见司马攸果然绕到台阶旁拱手而立,敛目垂眸不再理睬自己,刘渊也拿他无可奈何,只好对一个手下侍卫悄声吩咐了两句。
那侍卫走后没多久,一个面目黧黑的晋王府属官便走到了熏风殿前,朝司马攸行礼:“晋王府从事中郎领记室荀勖,见过安昌县侯。”自从司马昭建立五等爵制度后,司马攸便从舞阳侯改封为安昌县侯,荀勖的称呼,没有一点错处。
司马攸抬起眼睛,对着荀勖拱手还礼,却没有开口。这个荀勖乃是钟会的外甥,自幼由钟会家抚养长大,此番钟会作乱,司马昭为了显示宽仁,不仅保留了钟会几个儿子的性命,对这个荀勖更是优宠有加。反倒是被钟会诬陷谋反的邓艾死后,司马昭在明知邓艾冤枉的情况下,仍旧将邓艾留在洛阳的儿子全部杀死。司马攸知道在邓家冤案中荀勖所起的作用可不小,加上荀勖此人外表谨慎严肃而内心狡诈阴险,司马攸对他一直颇为厌恶。
荀勖自然也知道司马攸对自己不满,因此他早早就站在了大公子司马炎一边,对司马炎成功夺得世子之位出了不少力。见司马攸神色客气冷淡,荀勖也不客套,开门见山地问:“不知安昌县侯此番前来,可是奉晋王所召?”
司马攸听他不称“二公子”而口口声声称“安昌县侯”,分明是有意将自己和晋王的关系隔绝开来。他心知荀勖奸猾,必定留有后招,却仍是坦荡回答:“不曾奉召。”
荀勖微微一笑:“晋王抱恙,传谕百官未经传召不得觐见。侯爷您请回吧。晋王若是想见您,自然会让人传召。”说着,他朝大门处微微侧身,一副以晋王府属官身份送客的表情。
见荀勖绵里藏针地将自己和那些不相干的外臣类比,司马攸面色发白,却又不愿与荀勖这个小人呛声争执。于是他也微微一笑,依旧端方有礼地问:“荀从事,我只是领安昌县侯之爵,并未有官职,因此只算宗亲,不在百官之列。如今我以嗣侄身份求见晋王,还请荀从事通禀。”
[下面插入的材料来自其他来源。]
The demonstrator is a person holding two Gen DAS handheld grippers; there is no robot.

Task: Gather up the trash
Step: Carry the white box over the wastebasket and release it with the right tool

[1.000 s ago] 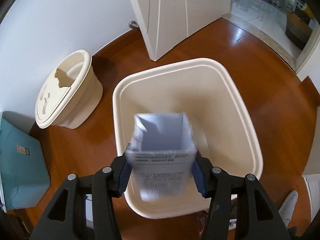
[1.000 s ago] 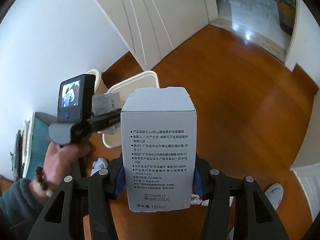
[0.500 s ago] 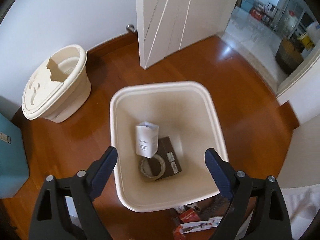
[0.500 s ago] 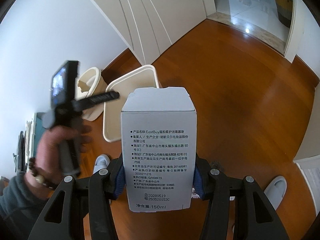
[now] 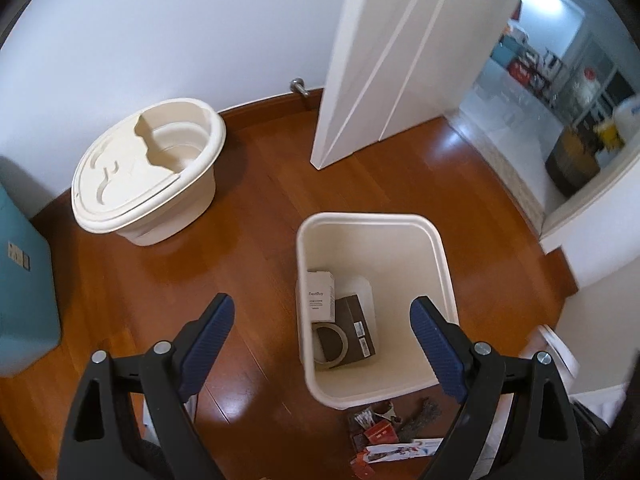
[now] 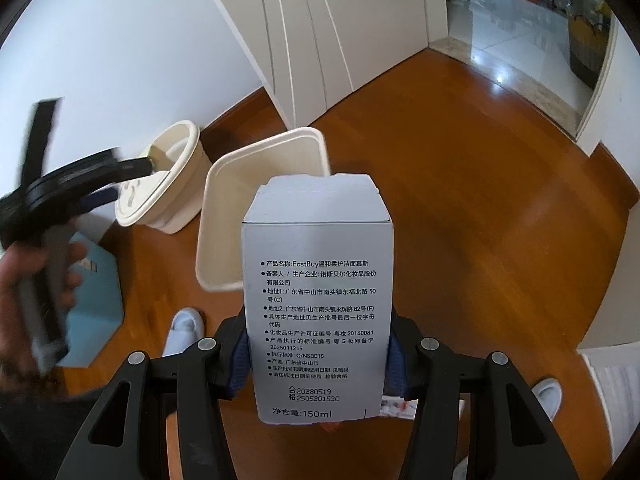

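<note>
A cream open trash bin (image 5: 440,264) stands on the wooden floor. Inside it lie a small white box (image 5: 319,296), a brown box (image 5: 356,326) and a tape roll (image 5: 330,342). My left gripper (image 5: 322,336) is open and empty, above and left of the bin. My right gripper (image 6: 318,354) is shut on a white printed carton (image 6: 318,300), held upright above the floor, with the bin (image 6: 224,196) beyond it. The left gripper (image 6: 72,184) shows blurred at the left in the right wrist view.
The bin's cream lid (image 5: 148,172) rests by the wall at left. Loose scraps of trash (image 5: 384,432) lie on the floor in front of the bin. A teal box (image 5: 24,288) stands at far left. A white door (image 5: 384,60) stands behind. Slippers (image 6: 184,332) are on the floor.
My left gripper opened and dropped its white box into the bin, then pulled back up and left. The right gripper still holds its carton.
</note>
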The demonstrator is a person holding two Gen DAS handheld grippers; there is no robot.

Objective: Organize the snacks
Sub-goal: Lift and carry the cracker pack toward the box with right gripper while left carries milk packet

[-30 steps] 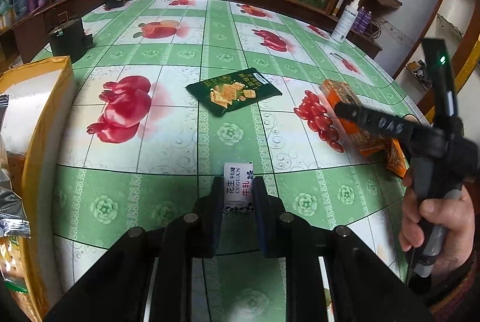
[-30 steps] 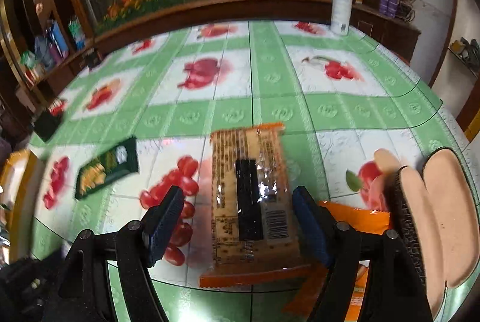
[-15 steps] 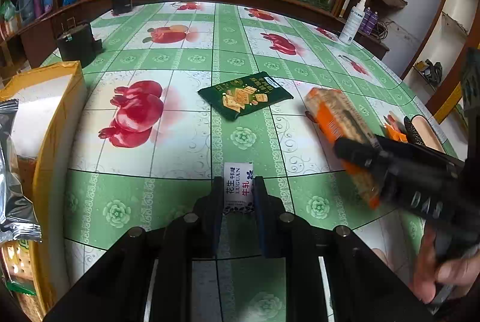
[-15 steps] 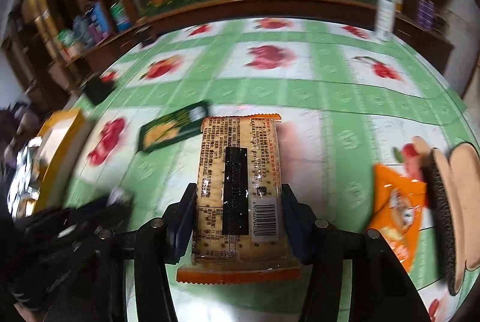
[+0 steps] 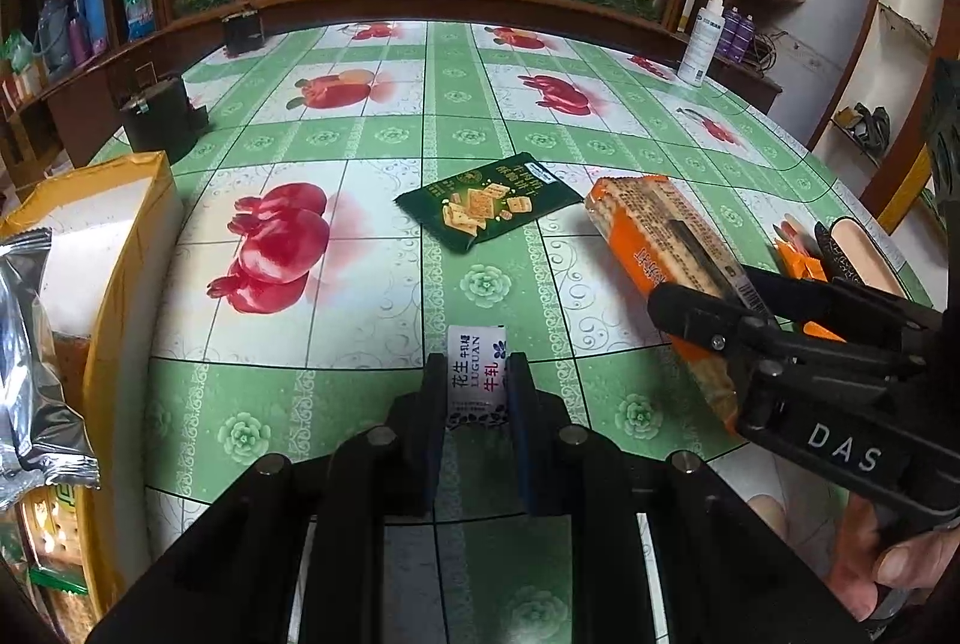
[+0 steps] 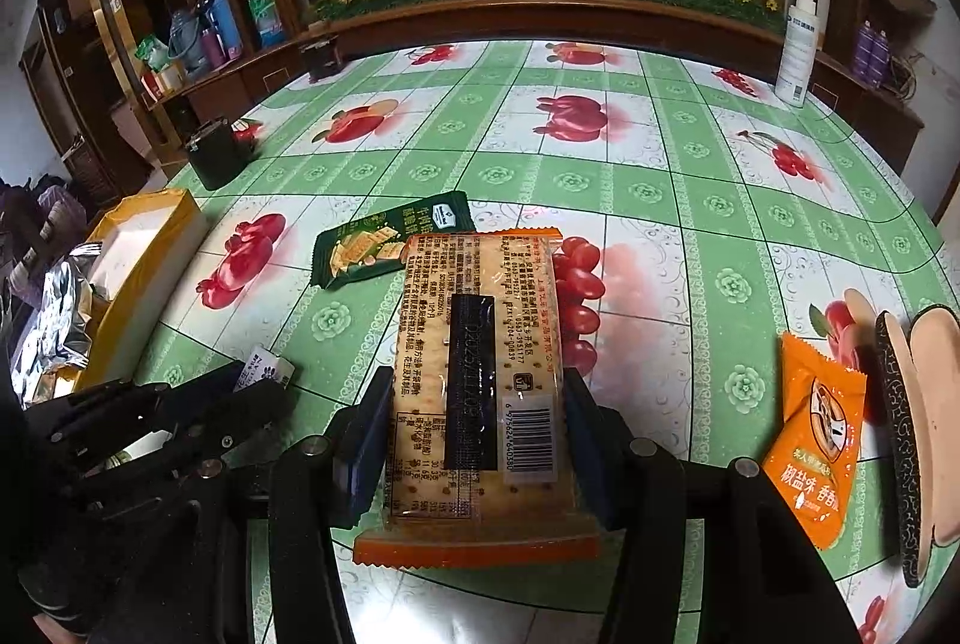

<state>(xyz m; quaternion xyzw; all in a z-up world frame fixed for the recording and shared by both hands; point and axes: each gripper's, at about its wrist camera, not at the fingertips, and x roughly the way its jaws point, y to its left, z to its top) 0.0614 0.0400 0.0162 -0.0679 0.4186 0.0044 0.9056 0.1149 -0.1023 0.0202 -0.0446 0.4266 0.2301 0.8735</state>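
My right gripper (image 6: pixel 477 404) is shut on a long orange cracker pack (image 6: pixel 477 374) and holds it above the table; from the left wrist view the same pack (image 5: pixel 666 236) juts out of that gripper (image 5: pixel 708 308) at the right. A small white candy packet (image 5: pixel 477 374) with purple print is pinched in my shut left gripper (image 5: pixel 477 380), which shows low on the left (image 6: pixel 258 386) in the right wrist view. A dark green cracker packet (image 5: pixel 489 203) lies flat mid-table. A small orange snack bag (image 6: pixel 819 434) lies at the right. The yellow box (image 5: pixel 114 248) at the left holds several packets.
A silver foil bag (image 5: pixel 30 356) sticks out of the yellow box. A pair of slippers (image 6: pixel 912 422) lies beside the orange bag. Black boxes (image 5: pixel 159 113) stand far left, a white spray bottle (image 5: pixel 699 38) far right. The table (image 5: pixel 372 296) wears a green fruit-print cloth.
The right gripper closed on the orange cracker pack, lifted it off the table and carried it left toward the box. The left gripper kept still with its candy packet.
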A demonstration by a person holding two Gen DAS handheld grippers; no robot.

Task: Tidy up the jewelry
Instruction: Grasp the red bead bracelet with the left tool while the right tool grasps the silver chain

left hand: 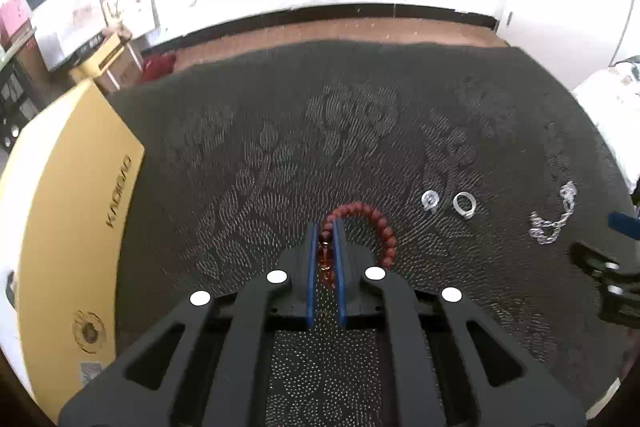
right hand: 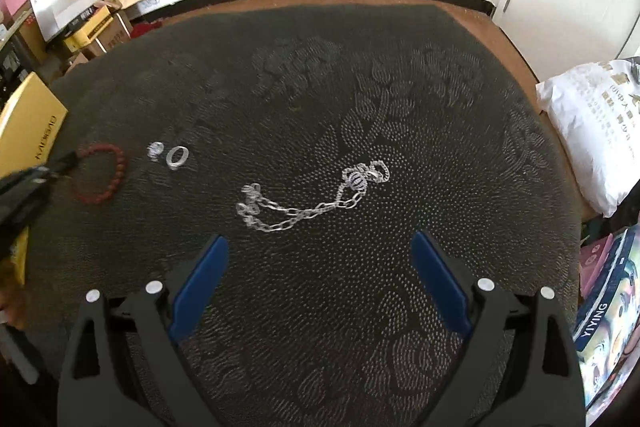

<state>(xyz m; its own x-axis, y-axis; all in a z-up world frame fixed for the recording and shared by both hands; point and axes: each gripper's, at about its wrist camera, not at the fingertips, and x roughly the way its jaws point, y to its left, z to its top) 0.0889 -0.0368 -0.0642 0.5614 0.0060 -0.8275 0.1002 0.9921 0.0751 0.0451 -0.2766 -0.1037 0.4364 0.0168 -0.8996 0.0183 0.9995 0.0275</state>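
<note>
Dark patterned mat (right hand: pixel 320 99) on brown floor (right hand: pixel 500 39). Resting directly on mat: red bead bracelet (right hand: pixel 116 171), two silver rings (right hand: pixel 177 158) just beside it, silver chain (right hand: pixel 304 211), yellow box (left hand: pixel 68 211) at left edge.

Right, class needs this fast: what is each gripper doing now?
Left gripper: closed on the red bead bracelet.
Right gripper: open, holding nothing.

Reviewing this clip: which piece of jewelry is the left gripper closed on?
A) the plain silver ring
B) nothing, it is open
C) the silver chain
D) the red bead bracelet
D: in the left wrist view the left gripper has its blue fingers pinched on the red bead bracelet; the silver chain lies free.
</note>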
听司马攸这么驳斥,荀勖哈哈干笑了两声,脑子却转得飞快:“侯爷这么一说我倒是想起来了。因为晋王抱恙需要静养,而此前又发生了安乐亭侯为潘岳擅闯书房的事情,世子已经下令,取消宗亲擅自入府的特权,下次侯爷您就算接到晋王传召,也必须在大门处递名帖等候召见,绝不可像今天这样径直登堂入室了。”
“世子果真有这个命令?”司马攸想起每日晋王府前排起的长长候见队伍,不动声色地问。
“那是自然。”荀勖有些不耐地冷笑道,“下官忝为晋王府记室,掌管一应章表文檄,这还会搞错?”说着,他再度朝大门外伸出手臂,看似谦恭实则揶揄地说,“侯爷请回吧。若是又像上次一样冲撞了晋王,只怕于晋王病体有碍。”
见司马攸还是不动,荀勖皱了皱眉,朝旁边两个侍从下令:“你们两个伺候安昌县侯离府。侯爷是贵人,若有任何闪失,我唯你们是问!”